10-28-2021 10:14 AM
Facing an issue with cluster performance, in event log can see - cluster is not responsive likely due to GC. Number of pipeline (databricks notebooks) running and cluster configuration is same as it used to be before but started seeing this issue since 1 week. what could be other possible root cause other than memory or load on cluster that can cause this and how do we resolve it.
11-15-2021 10:42 AM
hi @Vibhor Sethi ,
You can check the Spark UI --> SQL sub tab. In this SQL tab you will be able to find the job duration, physical plan, query execution DAG. Docs here
You need to check the DAG and details of the query execution. It will give you the details on the table scan, number of rows, data size, etc. You need to compare this DAG details with the Spark job that run fine in the past and the new one that is stuck.
10-28-2021 08:01 PM
Hello @Vibhor Sethi - My name is Piper and I'm one of the moderators for Databricks. Welcome and thank you for your question. Let's give it a bit longer to see what the community has to say. Otherwise, we'll circle back around.
11-08-2021 01:22 PM
Hi @Vibhor Sethi ,
Do you see any other error messages? did you data volume increase? what kind of job are you running?
11-12-2021 09:25 AM
Hi @Jose Gonzalez - No dont see error message just see its stuck sometimes in running first cell only which will take second to run manually. we have distributed env with multiple datasets and interactive clusters so difficult to analyse. Is there any way that via spark UI etc we can analyse if data volume increased etc?
11-15-2021 10:42 AM
hi @Vibhor Sethi ,
You can check the Spark UI --> SQL sub tab. In this SQL tab you will be able to find the job duration, physical plan, query execution DAG. Docs here
You need to check the DAG and details of the query execution. It will give you the details on the table scan, number of rows, data size, etc. You need to compare this DAG details with the Spark job that run fine in the past and the new one that is stuck.
08-24-2023 07:45 AM
Hi @jose_gonzalez My problem is similar to this.

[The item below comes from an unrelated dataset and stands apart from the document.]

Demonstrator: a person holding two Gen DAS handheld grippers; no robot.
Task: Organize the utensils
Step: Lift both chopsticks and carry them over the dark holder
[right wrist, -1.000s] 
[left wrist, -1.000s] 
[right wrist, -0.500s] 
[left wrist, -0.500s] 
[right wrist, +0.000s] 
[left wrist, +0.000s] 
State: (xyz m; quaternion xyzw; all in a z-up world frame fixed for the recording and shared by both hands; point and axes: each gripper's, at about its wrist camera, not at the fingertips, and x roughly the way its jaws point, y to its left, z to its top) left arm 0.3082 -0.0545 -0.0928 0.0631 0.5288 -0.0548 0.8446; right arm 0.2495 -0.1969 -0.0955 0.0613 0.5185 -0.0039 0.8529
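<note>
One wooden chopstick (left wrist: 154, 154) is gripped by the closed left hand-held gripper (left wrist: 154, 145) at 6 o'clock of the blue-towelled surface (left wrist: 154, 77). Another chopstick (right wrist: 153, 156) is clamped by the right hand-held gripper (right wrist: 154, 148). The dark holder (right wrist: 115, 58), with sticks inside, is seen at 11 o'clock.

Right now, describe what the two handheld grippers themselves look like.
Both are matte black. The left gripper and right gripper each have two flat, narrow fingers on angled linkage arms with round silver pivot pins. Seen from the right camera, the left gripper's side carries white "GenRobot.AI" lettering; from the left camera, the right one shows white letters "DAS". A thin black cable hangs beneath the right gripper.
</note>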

I have 5 interactive clusters running and 24 jobs running on each cluster after every 5 minutes, cannot use job clusters here due to start-up-time and it would miss 5 min SLA.
Jobs are running fine but sometimes at random some jobs from all the clusters stuck for some time and then continue to finish and we miss the 5 minute SLA for the next run, but our we have written logic so that it will execute both skip and current 5 minute window run in next single job run. It happens with all the jobs which are scheduled on different clusters.
My only issue is all jobs are running fine, why does it happen suddenly with all the clusters and then in next run is fine again. there is no information available in stderr, stdout and log4J logs. and it is so difficult to check in the log4j logs due concurrent 24 jobs are executing on the cluster.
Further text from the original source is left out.